§ **EXERCISE INSTRUCTIONS**
Where the records below reach the line containing "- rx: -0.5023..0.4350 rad", start transcribing, and end with the line containing "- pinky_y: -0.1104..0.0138", exactly and with nothing else added.

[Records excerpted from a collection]
--- START ---

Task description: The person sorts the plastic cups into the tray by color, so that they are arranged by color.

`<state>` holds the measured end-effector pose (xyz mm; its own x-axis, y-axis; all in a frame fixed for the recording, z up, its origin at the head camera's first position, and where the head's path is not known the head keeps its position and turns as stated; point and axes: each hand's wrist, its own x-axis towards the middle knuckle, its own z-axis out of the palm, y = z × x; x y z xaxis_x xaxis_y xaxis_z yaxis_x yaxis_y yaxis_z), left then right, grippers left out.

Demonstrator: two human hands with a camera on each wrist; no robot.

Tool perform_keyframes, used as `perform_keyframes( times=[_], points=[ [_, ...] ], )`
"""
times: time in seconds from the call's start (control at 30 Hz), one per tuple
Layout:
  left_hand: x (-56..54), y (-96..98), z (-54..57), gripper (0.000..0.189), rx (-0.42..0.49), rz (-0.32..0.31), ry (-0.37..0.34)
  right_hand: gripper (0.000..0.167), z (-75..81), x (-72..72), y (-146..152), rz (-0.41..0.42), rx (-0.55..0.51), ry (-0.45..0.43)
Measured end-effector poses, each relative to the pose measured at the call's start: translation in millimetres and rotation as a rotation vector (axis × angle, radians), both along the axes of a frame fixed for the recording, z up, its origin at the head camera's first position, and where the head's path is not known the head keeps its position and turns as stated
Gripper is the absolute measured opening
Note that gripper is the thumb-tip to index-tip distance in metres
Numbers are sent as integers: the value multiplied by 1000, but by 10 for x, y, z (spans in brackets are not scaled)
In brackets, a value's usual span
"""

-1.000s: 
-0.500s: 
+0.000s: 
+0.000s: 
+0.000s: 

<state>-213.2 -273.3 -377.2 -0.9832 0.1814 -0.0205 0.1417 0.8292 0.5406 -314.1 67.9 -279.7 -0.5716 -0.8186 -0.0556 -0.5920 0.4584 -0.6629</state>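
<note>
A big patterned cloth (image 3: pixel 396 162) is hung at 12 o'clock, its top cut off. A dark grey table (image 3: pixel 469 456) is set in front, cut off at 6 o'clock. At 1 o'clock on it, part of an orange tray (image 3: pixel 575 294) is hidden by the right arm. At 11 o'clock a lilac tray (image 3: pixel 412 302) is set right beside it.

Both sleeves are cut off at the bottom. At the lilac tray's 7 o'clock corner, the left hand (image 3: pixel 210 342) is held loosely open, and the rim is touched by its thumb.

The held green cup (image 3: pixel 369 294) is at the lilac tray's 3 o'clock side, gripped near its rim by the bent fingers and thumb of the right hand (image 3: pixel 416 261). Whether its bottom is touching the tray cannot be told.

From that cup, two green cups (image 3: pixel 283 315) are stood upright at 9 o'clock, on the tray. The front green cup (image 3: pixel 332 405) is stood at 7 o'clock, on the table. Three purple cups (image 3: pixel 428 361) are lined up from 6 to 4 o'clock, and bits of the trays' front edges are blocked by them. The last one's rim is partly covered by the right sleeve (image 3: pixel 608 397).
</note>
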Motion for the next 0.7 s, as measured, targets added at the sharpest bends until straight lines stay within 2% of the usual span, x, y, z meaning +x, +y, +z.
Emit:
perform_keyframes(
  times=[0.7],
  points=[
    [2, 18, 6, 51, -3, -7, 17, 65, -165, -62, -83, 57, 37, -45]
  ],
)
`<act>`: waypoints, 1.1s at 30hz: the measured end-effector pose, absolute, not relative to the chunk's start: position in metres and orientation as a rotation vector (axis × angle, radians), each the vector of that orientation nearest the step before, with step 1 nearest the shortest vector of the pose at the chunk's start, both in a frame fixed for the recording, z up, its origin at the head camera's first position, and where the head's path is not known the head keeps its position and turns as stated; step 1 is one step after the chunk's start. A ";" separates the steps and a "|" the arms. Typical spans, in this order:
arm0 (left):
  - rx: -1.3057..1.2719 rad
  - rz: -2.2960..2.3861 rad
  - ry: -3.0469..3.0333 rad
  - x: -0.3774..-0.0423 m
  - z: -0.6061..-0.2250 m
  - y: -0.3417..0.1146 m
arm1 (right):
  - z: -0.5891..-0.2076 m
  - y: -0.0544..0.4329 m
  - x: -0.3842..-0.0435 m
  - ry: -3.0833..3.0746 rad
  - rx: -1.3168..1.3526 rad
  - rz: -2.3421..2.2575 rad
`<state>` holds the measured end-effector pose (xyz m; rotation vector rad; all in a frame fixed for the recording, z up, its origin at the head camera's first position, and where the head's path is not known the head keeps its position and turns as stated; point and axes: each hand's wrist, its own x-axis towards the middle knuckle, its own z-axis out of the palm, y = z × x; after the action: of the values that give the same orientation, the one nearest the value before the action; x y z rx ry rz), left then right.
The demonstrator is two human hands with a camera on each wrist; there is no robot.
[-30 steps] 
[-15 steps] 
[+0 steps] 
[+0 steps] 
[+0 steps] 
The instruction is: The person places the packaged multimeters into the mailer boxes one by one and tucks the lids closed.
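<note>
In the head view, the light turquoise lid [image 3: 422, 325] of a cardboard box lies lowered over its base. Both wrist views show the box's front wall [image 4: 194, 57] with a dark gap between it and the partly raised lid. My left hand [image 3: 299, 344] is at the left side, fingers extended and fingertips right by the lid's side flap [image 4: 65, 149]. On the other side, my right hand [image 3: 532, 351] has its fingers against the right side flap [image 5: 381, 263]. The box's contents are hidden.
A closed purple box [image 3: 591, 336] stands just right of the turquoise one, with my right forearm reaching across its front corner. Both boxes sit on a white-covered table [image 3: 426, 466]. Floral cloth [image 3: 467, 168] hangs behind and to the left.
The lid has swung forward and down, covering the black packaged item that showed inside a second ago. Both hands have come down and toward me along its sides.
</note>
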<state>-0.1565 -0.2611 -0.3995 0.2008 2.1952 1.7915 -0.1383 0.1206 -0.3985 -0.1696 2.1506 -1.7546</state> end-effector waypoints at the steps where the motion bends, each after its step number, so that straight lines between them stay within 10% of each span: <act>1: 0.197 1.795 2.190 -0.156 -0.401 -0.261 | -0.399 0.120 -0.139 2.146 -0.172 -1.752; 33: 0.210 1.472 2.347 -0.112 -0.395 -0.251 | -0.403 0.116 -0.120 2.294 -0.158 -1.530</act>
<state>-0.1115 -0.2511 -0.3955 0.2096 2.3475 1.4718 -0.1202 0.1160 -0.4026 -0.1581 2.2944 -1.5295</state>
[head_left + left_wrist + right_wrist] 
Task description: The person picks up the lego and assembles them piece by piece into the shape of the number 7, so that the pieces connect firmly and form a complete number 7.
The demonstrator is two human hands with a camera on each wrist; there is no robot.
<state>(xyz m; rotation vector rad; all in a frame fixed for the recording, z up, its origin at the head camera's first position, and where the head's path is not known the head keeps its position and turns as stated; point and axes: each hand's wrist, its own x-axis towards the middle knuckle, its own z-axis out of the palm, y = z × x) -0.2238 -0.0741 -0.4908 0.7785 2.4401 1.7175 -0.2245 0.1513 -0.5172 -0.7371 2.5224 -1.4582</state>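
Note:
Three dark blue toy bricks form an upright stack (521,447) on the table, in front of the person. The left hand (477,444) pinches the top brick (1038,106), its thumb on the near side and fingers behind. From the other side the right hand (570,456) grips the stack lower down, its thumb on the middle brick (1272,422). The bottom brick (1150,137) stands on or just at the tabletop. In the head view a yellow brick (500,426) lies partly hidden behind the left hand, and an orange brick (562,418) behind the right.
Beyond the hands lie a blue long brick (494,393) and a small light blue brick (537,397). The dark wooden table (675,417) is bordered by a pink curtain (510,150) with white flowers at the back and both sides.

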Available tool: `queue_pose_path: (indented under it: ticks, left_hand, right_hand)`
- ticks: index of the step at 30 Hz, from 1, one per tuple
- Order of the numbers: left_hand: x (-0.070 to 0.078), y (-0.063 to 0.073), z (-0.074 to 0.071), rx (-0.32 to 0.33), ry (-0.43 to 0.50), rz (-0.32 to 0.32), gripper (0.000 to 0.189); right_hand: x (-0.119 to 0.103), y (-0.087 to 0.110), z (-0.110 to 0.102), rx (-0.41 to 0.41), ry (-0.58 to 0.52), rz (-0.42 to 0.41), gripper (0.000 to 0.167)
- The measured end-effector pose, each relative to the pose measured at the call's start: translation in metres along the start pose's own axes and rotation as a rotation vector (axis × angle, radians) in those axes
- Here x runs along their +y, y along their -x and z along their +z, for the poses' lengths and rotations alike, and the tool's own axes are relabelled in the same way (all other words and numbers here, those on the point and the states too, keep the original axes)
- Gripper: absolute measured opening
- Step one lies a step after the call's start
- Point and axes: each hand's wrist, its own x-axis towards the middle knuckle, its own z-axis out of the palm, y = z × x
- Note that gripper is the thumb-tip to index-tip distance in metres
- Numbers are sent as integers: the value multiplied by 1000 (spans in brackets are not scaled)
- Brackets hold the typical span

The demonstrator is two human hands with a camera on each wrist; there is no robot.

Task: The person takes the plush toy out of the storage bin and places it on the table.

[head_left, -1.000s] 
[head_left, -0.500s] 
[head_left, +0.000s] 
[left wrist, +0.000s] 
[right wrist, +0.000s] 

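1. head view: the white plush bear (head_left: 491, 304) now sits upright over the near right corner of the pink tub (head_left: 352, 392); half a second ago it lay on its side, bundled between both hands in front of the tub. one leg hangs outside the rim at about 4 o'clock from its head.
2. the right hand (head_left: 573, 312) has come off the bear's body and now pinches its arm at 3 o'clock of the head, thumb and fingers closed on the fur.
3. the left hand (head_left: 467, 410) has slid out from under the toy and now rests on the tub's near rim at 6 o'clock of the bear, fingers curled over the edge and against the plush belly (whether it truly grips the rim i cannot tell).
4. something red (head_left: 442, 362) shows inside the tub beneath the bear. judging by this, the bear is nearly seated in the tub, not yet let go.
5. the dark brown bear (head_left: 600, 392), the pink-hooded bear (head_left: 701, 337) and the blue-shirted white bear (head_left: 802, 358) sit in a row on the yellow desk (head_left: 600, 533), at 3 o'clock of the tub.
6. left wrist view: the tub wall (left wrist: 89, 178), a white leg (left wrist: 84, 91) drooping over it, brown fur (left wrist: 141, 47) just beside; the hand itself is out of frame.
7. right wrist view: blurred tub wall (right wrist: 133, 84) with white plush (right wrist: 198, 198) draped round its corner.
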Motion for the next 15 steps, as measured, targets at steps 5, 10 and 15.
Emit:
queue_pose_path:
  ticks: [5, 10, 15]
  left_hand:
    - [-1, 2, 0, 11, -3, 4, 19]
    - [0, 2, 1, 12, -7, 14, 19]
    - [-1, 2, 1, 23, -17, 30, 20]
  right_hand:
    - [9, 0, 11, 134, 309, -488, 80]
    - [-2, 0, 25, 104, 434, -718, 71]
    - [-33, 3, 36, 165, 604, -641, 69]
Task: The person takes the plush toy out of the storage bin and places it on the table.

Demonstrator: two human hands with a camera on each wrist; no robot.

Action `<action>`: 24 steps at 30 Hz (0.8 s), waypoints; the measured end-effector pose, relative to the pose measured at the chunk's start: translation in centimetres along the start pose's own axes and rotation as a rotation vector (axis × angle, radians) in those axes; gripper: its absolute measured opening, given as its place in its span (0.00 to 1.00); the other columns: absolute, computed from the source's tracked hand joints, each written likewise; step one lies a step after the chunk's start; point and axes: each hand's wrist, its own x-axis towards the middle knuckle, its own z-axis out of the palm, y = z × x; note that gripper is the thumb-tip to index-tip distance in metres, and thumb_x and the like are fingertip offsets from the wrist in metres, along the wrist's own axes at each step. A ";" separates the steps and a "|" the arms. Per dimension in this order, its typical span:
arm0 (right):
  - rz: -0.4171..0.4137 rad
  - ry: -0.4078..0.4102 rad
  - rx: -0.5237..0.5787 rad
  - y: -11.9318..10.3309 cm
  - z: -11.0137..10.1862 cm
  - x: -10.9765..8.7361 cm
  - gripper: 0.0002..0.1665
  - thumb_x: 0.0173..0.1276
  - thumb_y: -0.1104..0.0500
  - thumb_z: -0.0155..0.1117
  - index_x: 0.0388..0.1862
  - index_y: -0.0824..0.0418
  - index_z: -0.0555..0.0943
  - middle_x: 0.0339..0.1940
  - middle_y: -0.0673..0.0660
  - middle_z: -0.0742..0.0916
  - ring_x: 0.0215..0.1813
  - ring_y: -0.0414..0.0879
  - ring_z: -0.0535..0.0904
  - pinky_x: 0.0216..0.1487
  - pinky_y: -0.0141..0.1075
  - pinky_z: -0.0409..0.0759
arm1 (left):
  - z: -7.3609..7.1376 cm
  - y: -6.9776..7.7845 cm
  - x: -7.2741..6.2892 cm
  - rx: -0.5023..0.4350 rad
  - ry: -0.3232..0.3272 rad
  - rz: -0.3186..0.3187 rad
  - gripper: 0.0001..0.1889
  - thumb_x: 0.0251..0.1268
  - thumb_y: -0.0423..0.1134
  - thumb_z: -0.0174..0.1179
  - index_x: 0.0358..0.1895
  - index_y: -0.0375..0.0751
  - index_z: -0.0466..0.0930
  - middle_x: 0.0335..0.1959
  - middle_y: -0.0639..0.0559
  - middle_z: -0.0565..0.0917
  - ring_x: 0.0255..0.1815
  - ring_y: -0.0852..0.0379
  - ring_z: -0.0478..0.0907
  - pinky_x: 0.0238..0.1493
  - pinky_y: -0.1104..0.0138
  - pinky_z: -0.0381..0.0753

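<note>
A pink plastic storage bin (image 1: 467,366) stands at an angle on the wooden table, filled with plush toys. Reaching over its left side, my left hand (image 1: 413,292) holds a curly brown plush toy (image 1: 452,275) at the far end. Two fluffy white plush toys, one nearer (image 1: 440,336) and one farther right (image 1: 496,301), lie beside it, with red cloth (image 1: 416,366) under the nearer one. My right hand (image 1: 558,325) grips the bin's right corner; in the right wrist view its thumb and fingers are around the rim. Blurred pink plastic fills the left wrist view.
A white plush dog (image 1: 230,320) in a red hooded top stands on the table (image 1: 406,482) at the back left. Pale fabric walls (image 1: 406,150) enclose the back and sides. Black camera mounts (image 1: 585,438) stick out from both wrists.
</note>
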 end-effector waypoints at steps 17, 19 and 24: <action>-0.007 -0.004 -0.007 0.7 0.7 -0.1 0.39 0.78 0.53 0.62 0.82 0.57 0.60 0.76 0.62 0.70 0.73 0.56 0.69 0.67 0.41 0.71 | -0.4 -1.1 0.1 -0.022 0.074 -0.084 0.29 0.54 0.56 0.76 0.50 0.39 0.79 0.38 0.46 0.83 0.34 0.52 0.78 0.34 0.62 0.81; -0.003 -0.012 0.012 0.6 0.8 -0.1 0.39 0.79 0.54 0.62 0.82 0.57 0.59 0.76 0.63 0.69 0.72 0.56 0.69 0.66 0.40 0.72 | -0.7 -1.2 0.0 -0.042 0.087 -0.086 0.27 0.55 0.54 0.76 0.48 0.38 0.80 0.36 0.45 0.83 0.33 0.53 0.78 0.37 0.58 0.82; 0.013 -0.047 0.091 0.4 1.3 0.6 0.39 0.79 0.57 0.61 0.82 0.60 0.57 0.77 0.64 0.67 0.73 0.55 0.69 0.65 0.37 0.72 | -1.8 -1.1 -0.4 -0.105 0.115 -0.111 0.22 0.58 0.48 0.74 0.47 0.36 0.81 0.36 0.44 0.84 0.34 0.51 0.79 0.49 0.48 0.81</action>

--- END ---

§ **REPLY TO THE TASK**
  - rx: -0.5023..0.4350 rad
  - ry: -0.3232..0.3272 rad
  - rz: -0.3186..0.3187 rad
  - gripper: 0.0001..0.1889
  - thumb_x: 0.0251..0.1268
  - thumb_y: -0.0423..0.1134
  - thumb_z: -0.0174..0.1179
  - index_x: 0.0358..0.1895
  - index_y: -0.0375..0.0751
  - index_z: -0.0466..0.0930
  - middle_x: 0.0335..0.1959
  - middle_y: -0.0639..0.0559
  - middle_z: -0.0565..0.0917
  - ring_x: 0.0255..0.1815
  - ring_y: -0.0852..0.0379
  - ring_z: -0.0478..0.0907
  - pinky_x: 0.0238..0.1493
  - pinky_y: -0.1104..0.0138

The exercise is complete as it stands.